Wow! I downloaded one task this morning in about 20 minutes, without clicking "Retry" on the transfers! A new record for this latest release of ARP tasks.

And then things went to being even worse than before. At least from what I'm experiencing.

I had an odd behaviour from boinc client (7.24.1 linux). An ARP task was in the middle of downloading about 8 files, 4 completed ok but 4 timed out. Then the client switched the task to 'Download failed' instead of 'Downloading'. The log showed a checksum error on one of the files due to incorrect size.

What was odd was I was still able to manually kick the remaining transfers to complete them all. The client didn't abort remaining task transfers after marking the task as 'download failed'?

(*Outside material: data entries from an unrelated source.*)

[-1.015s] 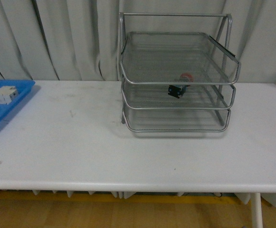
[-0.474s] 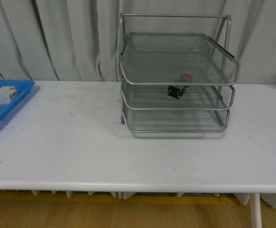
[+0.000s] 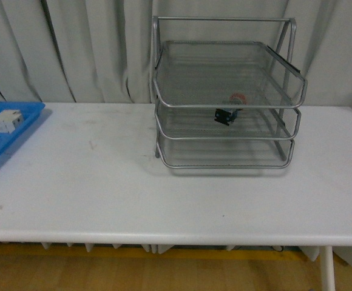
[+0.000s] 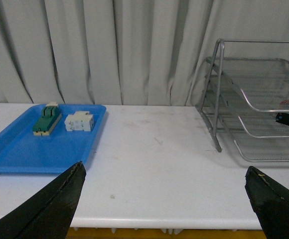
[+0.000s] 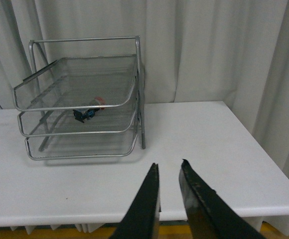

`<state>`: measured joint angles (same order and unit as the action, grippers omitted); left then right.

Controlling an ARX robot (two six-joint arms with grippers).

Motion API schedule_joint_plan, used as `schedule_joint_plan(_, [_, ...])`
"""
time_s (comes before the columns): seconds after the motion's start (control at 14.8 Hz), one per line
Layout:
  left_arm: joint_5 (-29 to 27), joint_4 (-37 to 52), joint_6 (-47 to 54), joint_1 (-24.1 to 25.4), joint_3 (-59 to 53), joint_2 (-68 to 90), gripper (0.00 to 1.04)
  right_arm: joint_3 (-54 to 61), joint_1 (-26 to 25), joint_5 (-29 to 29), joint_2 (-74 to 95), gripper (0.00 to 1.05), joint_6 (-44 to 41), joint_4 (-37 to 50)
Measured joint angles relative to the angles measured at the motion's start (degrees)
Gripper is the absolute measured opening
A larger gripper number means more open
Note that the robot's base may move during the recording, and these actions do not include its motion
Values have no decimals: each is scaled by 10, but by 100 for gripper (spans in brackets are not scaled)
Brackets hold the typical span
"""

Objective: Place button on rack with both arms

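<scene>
From the front, the rack (image 3: pixel 224 100) stands on the white table (image 3: pixel 164 188) toward its back edge, somewhat right of the middle, and the button (image 3: pixel 227 113) lies on its side in the middle tier, red cap toward the back, near the tier's front rim. At the table's left edge sits a blue tray (image 3: pixel 9 136) with a white block (image 3: pixel 1 121) in it; neither arm shows in this view. In the left wrist view, the left gripper (image 4: pixel 164 199) has its two dark fingers (image 4: pixel 50 209) spread very wide, far apart at either side of the picture, holding nothing and touching nothing, above the table's front edge; the blue tray (image 4: pixel 40 149) carries a green-and-cream switch (image 4: pixel 47 118) just beside the white block (image 4: pixel 79 121). In the right wrist view, the right gripper (image 5: pixel 169 199) has its fingers (image 5: pixel 145 204) drawn narrow, only a slim gap between them, empty, hanging over the table's front edge well apart from the rack (image 5: pixel 82 104), where the button (image 5: pixel 88 112) rests in the middle tier.
</scene>
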<state>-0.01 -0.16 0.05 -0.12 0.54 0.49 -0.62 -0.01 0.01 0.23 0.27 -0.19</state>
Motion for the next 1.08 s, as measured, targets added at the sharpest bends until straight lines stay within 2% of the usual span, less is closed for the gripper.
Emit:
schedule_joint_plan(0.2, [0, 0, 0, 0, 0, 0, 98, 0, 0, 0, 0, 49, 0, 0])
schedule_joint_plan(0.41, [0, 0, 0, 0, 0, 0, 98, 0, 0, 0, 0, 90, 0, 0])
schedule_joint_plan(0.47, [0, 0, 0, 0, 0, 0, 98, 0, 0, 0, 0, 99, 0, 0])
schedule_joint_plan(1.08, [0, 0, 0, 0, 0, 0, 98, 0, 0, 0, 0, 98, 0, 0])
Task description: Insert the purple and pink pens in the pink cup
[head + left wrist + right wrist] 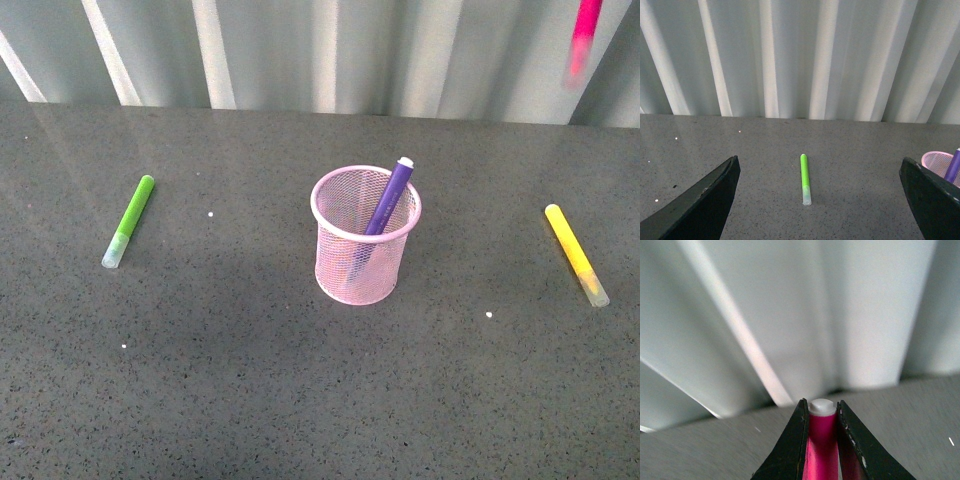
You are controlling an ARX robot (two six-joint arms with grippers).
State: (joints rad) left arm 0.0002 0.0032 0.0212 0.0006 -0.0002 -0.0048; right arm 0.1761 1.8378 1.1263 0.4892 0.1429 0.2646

What was odd was I was still able to manually kick the remaining transfers to complete them all. The client didn't abort remaining task transfers after marking the task as 'download failed'?

It's probably down to a twenty year old unspoken assumption, from the early design days of BOINC. I would guess that, with slower download speeds available and smaller local disks, they didn't think ahead to projects using multiple, multi-megabyte, downloads per task. And if they didn't think about the problem, they wouldn't have bothered to code the solution.

We've had a few of these legacy oversights retro-fitted over the years: it's worth raising an issue on GitHub.

What was odd was I was still able to manually kick the remaining transfers to complete them all. The client didn't abort remaining task transfers after marking the task as 'download failed'?

It's probably down to a twenty year old unspoken assumption, from the early design days of BOINC. I would guess that, with slower download speeds available and smaller local disks, they didn't think ahead to projects using multiple, multi-megabyte, downloads per task. And if they didn't think about the problem, they wouldn't have bothered to code the solution.

We've had a few of these legacy oversights retro-fitted over the years: it's worth raising an issue on GitHub.

will do, thanks Richard.